Em relação ao que de fato tem uma sólida comprovação científica, os neurologistas esclarecem que a falta da vitamina B12 e do ácido fólico pode ter uma influência no cérebro. Por isso, avaliar os índices e sugerir uma reposição em caso de carência é uma conduta praticada hoje na clínica. Fora isso, para aqueles que querem garantir uma proteção cognitiva durante o envelhecimento, existem formas eficazes, mas que não envolvem uma “pílula mágica”.
— O que mais influencia são os hábitos de vida. Existe um grande estudo que mostra que, de cinco itens, aqueles que seguiram ao menos quatro durante dois anos foram muito melhores do que os demais. Muitos países que estão interessados em melhorar o envelhecimento da sua população adotaram os itens desse estudo como programa de governo — explica Okamoto.
Os pontos citados são do estudo Fingers, que avalia o impacto de medidas não farmacológicas em evitar o declínio cognitivo.
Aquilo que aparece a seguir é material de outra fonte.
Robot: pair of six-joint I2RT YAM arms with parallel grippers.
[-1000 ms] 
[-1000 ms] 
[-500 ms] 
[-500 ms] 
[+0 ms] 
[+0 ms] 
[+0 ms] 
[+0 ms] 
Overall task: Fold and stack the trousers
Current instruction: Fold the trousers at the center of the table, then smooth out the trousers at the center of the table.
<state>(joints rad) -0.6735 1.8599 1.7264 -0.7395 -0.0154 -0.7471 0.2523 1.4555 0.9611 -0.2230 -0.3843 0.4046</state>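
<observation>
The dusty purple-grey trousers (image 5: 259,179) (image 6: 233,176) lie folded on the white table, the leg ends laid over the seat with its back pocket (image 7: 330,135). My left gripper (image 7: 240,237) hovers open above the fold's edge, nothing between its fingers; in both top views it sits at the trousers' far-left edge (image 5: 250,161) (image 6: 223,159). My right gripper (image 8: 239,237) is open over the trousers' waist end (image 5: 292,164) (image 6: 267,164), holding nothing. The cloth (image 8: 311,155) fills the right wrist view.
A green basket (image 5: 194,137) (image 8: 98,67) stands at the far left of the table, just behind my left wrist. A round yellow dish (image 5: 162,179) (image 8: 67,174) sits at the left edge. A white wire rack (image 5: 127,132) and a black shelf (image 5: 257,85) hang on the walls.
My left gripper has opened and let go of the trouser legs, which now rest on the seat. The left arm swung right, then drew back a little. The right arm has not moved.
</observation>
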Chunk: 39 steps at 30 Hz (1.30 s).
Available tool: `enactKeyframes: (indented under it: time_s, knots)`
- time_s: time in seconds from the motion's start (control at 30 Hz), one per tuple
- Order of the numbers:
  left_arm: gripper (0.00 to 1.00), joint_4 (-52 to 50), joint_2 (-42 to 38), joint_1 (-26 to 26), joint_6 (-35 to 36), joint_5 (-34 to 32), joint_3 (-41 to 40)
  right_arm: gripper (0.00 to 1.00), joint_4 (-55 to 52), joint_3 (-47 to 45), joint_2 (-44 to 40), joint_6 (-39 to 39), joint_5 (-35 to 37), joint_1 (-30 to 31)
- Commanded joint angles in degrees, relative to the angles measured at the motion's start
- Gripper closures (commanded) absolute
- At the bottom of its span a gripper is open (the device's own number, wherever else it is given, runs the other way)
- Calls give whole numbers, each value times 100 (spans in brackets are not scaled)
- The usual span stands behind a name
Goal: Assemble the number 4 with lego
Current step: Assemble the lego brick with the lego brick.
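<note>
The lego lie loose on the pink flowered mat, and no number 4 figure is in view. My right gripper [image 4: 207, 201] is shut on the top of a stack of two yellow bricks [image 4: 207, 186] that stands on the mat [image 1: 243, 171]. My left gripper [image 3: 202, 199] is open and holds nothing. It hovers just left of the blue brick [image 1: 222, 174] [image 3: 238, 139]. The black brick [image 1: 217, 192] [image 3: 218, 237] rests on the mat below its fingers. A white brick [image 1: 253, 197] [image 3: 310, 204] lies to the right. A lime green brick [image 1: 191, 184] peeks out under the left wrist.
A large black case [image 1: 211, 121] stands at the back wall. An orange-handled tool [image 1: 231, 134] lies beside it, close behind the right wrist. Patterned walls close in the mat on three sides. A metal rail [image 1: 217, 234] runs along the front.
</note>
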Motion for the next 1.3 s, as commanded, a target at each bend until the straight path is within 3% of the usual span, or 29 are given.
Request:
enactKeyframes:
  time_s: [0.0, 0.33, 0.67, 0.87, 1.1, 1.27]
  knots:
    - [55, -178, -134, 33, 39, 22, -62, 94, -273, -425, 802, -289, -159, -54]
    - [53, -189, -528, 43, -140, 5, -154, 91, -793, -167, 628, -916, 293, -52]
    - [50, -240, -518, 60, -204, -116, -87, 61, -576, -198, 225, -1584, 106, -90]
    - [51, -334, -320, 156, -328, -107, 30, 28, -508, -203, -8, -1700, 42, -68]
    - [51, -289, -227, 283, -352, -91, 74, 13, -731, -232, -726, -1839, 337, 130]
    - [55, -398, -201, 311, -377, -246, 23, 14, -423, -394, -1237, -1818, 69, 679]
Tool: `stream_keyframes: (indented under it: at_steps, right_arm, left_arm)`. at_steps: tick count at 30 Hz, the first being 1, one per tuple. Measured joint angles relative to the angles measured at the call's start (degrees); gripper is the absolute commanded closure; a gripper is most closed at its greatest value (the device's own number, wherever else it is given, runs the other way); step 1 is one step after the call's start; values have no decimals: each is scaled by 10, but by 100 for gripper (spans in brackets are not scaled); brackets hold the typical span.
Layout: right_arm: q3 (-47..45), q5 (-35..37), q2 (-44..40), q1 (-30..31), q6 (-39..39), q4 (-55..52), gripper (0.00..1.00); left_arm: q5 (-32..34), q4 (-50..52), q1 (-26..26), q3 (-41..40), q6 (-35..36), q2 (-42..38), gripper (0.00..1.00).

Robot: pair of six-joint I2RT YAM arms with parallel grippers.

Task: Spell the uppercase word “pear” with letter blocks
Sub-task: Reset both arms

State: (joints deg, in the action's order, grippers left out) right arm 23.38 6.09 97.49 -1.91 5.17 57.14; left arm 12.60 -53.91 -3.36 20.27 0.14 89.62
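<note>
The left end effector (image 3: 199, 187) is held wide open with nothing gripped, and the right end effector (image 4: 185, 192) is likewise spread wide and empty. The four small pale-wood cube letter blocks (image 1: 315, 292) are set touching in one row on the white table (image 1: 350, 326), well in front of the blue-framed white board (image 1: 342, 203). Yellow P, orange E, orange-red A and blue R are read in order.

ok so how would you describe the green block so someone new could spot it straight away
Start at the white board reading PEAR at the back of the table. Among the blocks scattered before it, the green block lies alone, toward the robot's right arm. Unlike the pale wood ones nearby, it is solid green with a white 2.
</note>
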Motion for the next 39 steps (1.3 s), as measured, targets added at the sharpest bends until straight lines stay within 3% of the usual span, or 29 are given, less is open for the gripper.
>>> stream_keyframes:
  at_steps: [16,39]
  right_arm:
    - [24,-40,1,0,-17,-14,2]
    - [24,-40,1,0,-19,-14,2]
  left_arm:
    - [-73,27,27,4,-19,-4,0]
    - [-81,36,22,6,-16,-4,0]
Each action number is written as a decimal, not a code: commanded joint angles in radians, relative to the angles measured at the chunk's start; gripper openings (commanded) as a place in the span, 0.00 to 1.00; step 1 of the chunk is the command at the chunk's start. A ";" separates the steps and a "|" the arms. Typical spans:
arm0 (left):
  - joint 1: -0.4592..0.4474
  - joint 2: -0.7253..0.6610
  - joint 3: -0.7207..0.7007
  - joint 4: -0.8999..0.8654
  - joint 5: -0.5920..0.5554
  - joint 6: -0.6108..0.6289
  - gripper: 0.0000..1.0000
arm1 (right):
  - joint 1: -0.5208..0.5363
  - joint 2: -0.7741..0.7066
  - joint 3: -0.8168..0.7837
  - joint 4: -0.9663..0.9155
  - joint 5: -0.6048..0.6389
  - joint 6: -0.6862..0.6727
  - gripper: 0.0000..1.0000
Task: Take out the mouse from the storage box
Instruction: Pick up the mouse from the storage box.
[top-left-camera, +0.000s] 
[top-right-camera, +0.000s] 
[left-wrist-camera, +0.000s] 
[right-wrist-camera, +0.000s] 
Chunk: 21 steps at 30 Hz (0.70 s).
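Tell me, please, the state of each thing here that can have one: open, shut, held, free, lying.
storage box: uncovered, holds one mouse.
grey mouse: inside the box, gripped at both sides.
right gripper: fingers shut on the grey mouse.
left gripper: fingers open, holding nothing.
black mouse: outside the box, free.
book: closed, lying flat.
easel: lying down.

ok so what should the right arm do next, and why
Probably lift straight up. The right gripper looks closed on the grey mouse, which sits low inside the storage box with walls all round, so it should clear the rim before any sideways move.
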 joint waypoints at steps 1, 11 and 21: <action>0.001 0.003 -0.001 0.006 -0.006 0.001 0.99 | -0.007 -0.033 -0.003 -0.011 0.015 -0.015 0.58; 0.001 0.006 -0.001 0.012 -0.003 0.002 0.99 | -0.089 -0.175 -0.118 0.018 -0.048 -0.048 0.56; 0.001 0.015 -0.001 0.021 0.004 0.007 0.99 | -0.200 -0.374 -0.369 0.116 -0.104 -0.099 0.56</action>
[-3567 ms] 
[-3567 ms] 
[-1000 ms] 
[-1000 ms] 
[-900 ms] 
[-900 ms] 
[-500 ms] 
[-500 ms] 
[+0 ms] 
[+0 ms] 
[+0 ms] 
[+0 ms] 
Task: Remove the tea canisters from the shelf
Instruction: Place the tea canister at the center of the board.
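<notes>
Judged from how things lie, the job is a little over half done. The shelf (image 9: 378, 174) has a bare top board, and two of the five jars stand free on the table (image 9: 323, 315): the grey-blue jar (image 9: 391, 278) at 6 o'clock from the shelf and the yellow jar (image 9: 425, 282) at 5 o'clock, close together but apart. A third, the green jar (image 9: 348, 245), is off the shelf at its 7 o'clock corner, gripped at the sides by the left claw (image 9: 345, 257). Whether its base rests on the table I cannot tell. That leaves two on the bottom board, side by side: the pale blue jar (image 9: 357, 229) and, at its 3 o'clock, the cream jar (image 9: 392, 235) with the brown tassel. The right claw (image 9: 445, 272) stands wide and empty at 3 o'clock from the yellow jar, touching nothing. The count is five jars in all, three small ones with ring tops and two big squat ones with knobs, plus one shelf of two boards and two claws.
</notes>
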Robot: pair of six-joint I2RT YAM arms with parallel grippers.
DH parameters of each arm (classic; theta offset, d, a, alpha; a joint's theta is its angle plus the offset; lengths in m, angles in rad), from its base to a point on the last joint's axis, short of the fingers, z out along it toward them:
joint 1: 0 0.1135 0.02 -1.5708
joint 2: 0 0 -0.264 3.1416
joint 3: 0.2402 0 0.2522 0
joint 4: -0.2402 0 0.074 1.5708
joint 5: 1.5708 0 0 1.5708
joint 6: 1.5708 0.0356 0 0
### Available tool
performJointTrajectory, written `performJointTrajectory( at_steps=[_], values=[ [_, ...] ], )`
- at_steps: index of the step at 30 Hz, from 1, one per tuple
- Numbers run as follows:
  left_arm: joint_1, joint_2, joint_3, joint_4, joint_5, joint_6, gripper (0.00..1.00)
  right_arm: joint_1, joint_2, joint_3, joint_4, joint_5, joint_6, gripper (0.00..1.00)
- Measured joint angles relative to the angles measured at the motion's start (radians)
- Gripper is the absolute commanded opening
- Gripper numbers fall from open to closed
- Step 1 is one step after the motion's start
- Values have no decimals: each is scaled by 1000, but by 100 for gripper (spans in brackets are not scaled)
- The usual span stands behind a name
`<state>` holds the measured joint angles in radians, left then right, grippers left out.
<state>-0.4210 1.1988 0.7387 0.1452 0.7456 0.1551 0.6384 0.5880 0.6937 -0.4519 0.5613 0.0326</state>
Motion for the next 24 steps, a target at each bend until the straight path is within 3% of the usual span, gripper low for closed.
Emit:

Os cinco itens envolvem orientação nutricional, exercício físico, treino cognitivo (como jogos e outros idiomas), atividades sociais e gestão dos fatores de risco vasculares e metabólicos.
O neurologista do Einstein explica ainda que, durante o envelhecimento, não é a memória em si que é afetada, mas a capacidade de processamento do cérebro – o que afeta a velocidade com que o idoso consegue acessar as lembranças.
— O nível dos neurotransmissores vai caindo e você começa a ficar menos atento e com uma velocidade de processamento menor. O idoso, depois dos 60, 70, tem uma dificuldade maior de focar e desfocar, o que leva às queixas de memórias, como dificuldades de lembrar de nomes, datas. Mas isso faz parte do envelhecimento normal, ele consegue lembrar com algum esforço. A memória mesmo não é afetada — afirma.